* [Problem to solve]:
Please state how many lines of the listing contain the word "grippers", giving the number by itself.

* [Source material]:

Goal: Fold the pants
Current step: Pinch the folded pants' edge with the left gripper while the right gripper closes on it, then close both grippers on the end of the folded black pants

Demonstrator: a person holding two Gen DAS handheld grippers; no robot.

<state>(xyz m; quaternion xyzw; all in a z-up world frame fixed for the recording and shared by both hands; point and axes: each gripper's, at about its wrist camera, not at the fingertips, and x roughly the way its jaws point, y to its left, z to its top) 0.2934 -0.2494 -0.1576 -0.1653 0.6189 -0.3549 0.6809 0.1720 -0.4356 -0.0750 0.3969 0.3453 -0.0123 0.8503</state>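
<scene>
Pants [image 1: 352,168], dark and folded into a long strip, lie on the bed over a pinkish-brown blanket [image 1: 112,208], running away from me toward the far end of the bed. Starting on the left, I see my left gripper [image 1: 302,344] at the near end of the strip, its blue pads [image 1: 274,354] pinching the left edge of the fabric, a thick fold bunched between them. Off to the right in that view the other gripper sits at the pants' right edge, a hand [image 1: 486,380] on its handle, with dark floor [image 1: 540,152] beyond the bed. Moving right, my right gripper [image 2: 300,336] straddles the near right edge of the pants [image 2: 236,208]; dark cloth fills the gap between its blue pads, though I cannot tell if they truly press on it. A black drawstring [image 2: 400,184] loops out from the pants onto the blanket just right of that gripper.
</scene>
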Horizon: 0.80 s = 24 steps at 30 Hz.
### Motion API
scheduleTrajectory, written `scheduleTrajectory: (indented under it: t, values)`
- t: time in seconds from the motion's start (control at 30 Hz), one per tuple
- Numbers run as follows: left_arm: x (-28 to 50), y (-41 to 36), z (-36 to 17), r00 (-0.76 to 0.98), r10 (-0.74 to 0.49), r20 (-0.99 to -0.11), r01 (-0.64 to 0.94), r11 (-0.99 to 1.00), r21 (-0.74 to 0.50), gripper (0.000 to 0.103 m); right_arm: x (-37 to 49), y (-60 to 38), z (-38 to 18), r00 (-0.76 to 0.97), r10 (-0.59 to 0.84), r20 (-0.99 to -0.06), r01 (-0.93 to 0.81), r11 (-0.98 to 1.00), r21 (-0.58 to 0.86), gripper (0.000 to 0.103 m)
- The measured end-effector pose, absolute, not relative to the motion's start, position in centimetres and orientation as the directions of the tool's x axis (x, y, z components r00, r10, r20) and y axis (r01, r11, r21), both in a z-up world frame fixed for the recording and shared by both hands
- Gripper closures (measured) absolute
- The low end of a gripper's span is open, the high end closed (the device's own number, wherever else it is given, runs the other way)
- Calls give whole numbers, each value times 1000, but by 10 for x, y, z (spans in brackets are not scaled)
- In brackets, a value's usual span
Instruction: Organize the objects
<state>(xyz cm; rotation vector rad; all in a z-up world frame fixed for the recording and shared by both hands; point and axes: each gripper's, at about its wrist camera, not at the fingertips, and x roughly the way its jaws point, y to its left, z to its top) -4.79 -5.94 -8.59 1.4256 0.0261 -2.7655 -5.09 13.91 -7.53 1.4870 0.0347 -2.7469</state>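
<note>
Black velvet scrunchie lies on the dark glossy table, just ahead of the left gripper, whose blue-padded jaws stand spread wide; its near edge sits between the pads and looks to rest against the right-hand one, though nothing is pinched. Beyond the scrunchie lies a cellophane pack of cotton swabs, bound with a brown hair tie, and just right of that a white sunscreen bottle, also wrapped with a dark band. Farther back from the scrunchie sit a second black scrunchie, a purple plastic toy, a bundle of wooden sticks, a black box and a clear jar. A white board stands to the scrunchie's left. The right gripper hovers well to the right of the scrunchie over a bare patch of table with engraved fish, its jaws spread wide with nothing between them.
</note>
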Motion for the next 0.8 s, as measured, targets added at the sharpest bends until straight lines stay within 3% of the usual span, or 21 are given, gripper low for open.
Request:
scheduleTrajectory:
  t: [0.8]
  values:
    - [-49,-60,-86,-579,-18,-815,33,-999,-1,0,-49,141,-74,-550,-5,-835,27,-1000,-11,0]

* [Solution]:
2